Some passages I do not want to forget:
In North Africa, when travelling through the desert with his unit of engineers, he comes across a battle scene, the bodies of fallen men, the remains of their tanks.
"All were dead and their nationality was not now of this earth. I had climbed down off the transport to see if I could identify our soldiers, and my living soldiers were watching me from the covered truck, subdued and silent. Now I turned on my heel to go back to them. A lark, a single bird with her dowdy plumage, burst up from her cup of sand just in front of me and like a needle flashing in my mother's hand of old made a long stitch between earth and heaven, with a joyousness that rent my heart."

Remembering an incident in an RAF camp in Yorkshire: "Pat Millane has been on my mind all night. I was drifting in and out of sleep under the mosquito net and in my half-sleep he would be there, chatting and smiling, with his Galway English and his Aran Irish... Old comrades have odd afterlives in their living comrades' hearts. He was anordinary sort of a fella, and yet, extraordinary too, and when that Messerschmitt blew up him and his comrades, and melded them into the blessed aether like a dozen starry angels, it erased a person that was an adornment to the species of man. His army coffin contained mostly sandbags."

In India: "I was making my way along the poorest of roads ner the Ishkuman Pass. It was all geology around me, and not for the first time it occurred to me that the crust of the earth was just a sort of grave for creation."

Argument with Mai (who drank): "When Mai would say quck, unexpected, precious things, sweet nothings indeed, maybe engendered in gin, but priceless to me for all that. For you had to have some currency to keep going in the daylight hours of relative sobriety. But the savagery, the gear of savagery. The subtle metallic click of the machinery, when the rack is brought to the starting point, and the ropes are tied to the body. The terrifying eloquence of the barely articulate drinker. Insults, that might have done as well in the form of a knife, fashioned into a great bludgeon, for fear it would not strike home. Our heads battered by a storm of words, shards of them, rocks of them, blades of them, bullets of them, bombs."

From the back of the book I see Barry has written novels about some of the minor characters: his brother's wife Roseanne in The Secret Scripture, and his long-lost brother Eneas in The Whereabouts of Eneas McNulty.

For the time being, I am putting this in my permanent collection as I would like to read it again.

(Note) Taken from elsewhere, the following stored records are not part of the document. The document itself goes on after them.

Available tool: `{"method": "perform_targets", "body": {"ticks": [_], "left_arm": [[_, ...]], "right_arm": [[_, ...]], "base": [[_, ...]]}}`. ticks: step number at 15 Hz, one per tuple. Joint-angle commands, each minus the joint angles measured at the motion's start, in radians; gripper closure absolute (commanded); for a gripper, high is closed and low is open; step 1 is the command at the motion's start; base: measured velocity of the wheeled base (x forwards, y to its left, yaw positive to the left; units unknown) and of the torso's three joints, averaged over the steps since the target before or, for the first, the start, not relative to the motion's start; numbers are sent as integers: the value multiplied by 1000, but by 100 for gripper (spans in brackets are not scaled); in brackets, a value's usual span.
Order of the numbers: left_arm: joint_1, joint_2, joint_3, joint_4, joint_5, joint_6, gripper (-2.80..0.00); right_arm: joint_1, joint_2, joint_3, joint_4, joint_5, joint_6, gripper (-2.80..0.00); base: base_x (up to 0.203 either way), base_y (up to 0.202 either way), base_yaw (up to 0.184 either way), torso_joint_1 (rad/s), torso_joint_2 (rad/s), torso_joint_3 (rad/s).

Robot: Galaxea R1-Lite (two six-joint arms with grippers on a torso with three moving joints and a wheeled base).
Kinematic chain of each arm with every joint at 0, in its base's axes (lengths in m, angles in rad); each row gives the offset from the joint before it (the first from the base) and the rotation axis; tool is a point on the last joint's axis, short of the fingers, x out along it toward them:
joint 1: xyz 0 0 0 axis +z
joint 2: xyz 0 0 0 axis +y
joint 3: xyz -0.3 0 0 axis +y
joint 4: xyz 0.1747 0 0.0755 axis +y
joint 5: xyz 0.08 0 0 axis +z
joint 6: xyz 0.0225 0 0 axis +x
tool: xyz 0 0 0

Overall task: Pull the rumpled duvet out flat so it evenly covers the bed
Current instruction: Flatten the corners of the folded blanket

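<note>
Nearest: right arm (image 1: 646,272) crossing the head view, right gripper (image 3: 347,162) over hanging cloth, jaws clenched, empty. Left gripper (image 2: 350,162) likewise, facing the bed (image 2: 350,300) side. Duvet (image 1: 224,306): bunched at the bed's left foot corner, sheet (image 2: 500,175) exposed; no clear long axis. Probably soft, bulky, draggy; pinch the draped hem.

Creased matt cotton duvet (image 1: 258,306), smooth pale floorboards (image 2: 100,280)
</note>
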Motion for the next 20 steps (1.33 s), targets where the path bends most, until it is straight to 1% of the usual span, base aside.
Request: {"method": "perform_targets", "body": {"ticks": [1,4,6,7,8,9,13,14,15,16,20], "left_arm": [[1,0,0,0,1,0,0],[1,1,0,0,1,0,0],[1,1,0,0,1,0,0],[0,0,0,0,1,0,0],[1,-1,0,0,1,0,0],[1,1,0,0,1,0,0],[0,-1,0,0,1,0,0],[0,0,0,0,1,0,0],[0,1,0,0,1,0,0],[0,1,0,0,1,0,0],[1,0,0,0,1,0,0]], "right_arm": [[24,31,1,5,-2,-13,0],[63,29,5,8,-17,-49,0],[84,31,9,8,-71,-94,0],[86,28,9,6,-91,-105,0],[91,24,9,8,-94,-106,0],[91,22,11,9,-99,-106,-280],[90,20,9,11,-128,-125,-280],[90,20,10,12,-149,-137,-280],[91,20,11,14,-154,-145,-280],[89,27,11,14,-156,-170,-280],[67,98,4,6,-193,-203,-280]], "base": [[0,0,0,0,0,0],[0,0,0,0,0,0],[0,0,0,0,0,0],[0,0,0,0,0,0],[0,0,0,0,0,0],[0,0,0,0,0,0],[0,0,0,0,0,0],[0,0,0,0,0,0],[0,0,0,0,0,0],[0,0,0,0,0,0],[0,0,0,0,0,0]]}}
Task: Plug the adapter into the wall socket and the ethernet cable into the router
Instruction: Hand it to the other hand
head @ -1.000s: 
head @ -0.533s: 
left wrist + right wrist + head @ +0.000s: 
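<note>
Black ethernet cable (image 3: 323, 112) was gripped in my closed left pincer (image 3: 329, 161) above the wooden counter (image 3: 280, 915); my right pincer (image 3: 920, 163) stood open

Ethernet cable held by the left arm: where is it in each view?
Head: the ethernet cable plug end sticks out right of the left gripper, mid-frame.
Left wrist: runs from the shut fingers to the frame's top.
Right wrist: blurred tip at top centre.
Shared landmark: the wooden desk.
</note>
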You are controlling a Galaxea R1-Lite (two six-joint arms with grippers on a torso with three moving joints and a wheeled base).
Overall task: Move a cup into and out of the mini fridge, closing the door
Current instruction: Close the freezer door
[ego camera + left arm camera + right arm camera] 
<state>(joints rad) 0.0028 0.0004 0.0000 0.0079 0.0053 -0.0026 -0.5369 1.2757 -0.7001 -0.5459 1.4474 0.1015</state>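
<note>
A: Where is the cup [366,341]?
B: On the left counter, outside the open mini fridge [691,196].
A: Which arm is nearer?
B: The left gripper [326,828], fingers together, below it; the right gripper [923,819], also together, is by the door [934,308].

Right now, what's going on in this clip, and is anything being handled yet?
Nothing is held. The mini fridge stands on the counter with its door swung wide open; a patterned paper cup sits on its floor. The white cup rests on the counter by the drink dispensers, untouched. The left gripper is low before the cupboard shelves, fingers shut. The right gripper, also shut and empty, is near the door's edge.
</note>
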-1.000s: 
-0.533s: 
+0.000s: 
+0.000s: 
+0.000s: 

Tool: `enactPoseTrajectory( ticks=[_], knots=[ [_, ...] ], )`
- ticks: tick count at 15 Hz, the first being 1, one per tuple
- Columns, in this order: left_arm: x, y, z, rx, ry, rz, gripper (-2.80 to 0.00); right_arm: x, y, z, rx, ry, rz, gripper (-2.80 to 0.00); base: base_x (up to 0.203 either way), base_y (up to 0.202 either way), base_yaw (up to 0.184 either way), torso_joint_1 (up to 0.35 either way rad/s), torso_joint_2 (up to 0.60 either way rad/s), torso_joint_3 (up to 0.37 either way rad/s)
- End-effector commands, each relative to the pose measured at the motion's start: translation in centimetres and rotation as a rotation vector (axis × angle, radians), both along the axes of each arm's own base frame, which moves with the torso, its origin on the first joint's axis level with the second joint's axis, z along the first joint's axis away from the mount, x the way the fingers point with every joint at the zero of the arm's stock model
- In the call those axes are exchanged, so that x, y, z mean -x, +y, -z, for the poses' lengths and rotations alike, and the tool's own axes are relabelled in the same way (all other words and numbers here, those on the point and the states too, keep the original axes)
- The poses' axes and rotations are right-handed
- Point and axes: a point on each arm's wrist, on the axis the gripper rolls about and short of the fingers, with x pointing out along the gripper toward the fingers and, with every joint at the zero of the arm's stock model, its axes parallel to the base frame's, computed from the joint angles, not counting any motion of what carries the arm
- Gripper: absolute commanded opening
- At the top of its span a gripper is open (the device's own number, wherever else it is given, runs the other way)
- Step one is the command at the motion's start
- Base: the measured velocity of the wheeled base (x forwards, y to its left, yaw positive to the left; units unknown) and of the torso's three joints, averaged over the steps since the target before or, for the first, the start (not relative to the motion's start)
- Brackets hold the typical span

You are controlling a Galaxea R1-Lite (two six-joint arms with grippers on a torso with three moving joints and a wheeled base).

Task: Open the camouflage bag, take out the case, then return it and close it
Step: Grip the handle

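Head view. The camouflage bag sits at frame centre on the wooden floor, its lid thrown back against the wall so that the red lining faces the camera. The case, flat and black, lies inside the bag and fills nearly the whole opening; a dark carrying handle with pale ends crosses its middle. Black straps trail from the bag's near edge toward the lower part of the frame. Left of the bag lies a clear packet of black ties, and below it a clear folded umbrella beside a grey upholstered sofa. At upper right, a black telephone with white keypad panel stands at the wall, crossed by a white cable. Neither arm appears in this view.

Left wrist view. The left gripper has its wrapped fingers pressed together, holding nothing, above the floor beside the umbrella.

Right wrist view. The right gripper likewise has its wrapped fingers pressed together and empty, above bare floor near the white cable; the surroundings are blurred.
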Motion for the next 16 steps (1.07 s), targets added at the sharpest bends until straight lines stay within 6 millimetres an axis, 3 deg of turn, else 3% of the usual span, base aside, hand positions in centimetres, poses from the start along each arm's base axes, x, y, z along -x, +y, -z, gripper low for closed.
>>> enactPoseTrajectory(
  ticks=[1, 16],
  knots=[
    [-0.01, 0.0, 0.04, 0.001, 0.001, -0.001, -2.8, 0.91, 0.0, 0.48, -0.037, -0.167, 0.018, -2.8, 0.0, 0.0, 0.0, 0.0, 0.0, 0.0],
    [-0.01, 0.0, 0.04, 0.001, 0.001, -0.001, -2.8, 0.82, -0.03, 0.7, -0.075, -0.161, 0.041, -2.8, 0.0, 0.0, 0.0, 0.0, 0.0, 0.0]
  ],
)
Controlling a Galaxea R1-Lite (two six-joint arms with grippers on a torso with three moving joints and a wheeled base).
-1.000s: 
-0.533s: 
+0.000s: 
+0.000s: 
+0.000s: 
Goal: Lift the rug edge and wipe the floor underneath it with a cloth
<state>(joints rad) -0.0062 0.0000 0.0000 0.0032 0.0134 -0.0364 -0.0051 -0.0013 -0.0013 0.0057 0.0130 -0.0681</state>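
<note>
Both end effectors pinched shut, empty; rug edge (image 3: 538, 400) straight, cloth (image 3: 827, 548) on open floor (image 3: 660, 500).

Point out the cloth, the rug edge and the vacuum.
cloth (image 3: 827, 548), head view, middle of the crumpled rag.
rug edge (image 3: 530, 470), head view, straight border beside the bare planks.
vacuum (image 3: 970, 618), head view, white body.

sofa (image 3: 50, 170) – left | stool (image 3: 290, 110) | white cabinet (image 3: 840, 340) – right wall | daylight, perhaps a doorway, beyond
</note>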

Journal Entry 5 by wingover-the-moonwing at Lausanne, Vaud Switzerland on Wednesday, March 8, 2023
I lent it to Janet and now she has returned it to me. I will put it with my other books by Barry.

Released 1 yr ago (4/6/2023 UTC) at Boîte à livres - Église du Valentin in Lausanne, Vaud Switzerland

WILD RELEASE NOTES:

Apart from me, this has been read by a friend (and appreciated), and now I have to make some space at home so am leaving it on the shelf in the free library.